50 shades of EU blacklist

L’autre défi du secteur est, selon lui, le niveau sans précédent d’incertitude qui règne, notamment avec de nouveaux règlements qui sont introduits alors que les traités changent « d’un trait de plume » sans oublier les « 50 shades of EU blacklist ». Et Ben Lim d’ajouter : « Il n’y a plus de level playing field, nous devons lutter seul et ne plus déprendre des autres pour avoir des bénéfices ou autres. Sous la pression de l’UE, nous avons aboli le 80% “deemed credit" et cela a affecté beaucoup d’entreprises car l’exemption partielle qui a été introduite doit encore se prouver. C’est en juin 2021 que toutes les entreprises adopteront le système d’exemption partielle et ce sera un monde très incertain pour Maurice. »

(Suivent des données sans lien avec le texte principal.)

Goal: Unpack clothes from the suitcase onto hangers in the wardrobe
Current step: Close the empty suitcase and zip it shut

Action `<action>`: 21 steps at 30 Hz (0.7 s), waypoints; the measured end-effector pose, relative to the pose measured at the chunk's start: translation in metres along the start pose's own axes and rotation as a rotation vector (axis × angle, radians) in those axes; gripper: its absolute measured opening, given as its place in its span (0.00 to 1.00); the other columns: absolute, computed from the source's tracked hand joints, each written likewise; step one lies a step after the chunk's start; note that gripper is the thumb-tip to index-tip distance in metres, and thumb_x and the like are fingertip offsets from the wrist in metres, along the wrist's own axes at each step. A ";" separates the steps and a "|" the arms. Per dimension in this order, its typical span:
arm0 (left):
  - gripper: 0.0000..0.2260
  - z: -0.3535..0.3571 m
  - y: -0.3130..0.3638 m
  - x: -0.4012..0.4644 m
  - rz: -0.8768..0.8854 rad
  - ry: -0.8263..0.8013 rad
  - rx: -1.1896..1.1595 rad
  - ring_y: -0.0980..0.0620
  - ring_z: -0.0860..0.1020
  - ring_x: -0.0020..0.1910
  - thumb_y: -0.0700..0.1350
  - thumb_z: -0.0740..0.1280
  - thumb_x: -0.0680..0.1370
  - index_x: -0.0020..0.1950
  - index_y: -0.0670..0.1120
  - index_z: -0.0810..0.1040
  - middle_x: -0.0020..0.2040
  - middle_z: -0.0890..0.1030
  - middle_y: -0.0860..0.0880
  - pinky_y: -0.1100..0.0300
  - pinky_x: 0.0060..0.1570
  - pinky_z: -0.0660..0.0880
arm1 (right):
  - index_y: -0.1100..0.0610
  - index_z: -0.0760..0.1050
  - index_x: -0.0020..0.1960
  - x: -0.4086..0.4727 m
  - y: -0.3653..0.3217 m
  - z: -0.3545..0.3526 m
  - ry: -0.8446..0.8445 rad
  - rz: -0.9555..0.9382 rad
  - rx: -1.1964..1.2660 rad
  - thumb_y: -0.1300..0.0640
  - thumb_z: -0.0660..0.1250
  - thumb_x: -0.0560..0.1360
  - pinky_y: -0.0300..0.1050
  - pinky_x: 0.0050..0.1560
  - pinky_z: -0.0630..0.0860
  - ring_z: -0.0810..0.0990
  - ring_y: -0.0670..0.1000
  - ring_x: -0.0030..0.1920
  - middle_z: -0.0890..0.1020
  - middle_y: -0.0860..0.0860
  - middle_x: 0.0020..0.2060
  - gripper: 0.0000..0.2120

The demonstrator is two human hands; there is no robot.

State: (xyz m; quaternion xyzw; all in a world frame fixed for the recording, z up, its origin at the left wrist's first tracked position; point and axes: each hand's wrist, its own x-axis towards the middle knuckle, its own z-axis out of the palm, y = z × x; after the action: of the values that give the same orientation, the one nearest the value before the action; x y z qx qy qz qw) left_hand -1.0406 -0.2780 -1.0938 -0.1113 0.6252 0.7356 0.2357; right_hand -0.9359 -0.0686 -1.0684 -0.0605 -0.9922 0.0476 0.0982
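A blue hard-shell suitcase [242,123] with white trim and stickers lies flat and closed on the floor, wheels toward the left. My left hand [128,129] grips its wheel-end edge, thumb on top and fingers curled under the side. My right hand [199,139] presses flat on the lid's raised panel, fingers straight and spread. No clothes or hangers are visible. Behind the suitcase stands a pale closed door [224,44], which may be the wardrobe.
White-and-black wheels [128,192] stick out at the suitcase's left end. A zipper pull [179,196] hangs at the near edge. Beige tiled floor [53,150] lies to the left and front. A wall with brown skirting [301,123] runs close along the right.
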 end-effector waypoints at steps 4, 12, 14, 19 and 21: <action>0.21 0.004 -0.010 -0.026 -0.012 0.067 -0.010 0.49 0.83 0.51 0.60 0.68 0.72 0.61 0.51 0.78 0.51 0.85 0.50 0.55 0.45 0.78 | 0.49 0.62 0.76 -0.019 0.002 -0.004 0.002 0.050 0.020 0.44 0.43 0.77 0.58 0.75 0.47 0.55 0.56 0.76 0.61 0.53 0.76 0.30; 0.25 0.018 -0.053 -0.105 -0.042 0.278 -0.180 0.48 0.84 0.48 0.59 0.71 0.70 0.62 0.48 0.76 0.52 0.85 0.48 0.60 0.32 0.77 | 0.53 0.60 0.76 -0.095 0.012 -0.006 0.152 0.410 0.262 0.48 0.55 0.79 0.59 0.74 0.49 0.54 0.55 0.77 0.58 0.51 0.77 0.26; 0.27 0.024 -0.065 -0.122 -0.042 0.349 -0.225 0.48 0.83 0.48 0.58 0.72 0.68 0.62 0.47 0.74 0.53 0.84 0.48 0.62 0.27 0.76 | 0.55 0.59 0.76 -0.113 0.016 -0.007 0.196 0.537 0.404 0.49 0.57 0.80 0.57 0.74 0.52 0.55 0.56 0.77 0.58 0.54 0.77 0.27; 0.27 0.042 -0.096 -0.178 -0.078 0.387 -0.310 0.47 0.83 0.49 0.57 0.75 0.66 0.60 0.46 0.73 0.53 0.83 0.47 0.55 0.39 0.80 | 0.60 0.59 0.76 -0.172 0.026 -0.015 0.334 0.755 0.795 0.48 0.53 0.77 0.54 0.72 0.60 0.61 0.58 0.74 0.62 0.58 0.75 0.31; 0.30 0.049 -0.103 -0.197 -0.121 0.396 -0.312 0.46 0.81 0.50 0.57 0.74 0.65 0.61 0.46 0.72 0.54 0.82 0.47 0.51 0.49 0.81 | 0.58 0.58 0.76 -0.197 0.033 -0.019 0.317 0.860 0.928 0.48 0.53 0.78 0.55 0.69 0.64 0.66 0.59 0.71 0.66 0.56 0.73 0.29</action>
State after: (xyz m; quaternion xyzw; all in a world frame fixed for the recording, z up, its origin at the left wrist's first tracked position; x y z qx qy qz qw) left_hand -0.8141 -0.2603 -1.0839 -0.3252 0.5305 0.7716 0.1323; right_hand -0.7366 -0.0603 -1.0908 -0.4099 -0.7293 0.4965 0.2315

Quelle solution pour Maurice ? Être « smarter » lors des négociations, dit Ben Lim. L’autre problème touchant le secteur : le fait que la fiscalité soit devenue un sujet tabou. « Aujourd’hui, le simple fait de mentionner le mot taxe devient immoral. C’est un problème pour nous car nous sommes une ‘tax treaty jurisdiction’. Un simple exemple, tout le monde achète des produits duty free à travers le monde, imaginez un jour que vous achetez un produit hors taxe dans un pays africain… On peut vous accuser d’évasion fiscale ! Et de voler les revenus fiscaux des Africains ! C’est malheureusement la sorte d’arguments que le consortium des journalistes ICIJ utilise pour avoir le soutien des populations. »

Dans ce contexte, selon lui, Maurice doit renégocier ses traités car la taxe n’est plus le principal motivateur pour utiliser la juridiction mauricienne et le pays devrait miser sur les “non-tax benefits". Par ailleurs, la substance sera, selon lui, une question clé dans les prochaines années. « Avez-vous entendu parler de la CIGA (core income generating activity) ? La CIGA doit être à Maurice, cela représente une opportunité pour nous. À lot of services that are being provided by Mauritian companies are being outsourced right now, alors qu’il faudrait pouvoir offrir tous ces services localement en vue d’assurer justement la “substance" », argue-t-il. Il s’agira de voir quelles compétences le pays aura besoin pour fournir ces services afin d’être en mesure de décider de notre politique d’immigration, ajoute Ben Lim.

Il évoque parallèlement la menace du GIFT (Gujarat International Financial Tec-City). « Ce n’est pas un cadeau pour nous ! L’Inde a toujours voulu mettre sur pied un centre offshore sur son territoire. L’Inde a toujours eu cela en tête. Suivant le changement DTA avec l’Inde, GIFT a fait son apparition et représente une menace pour l’île Maurice. Car ils vont faire un peu la même chose que nous, sauf qu’ils vont donner un congé fiscal de dix ans et d’autres bénéfices. Is it the nail in the coffin….? »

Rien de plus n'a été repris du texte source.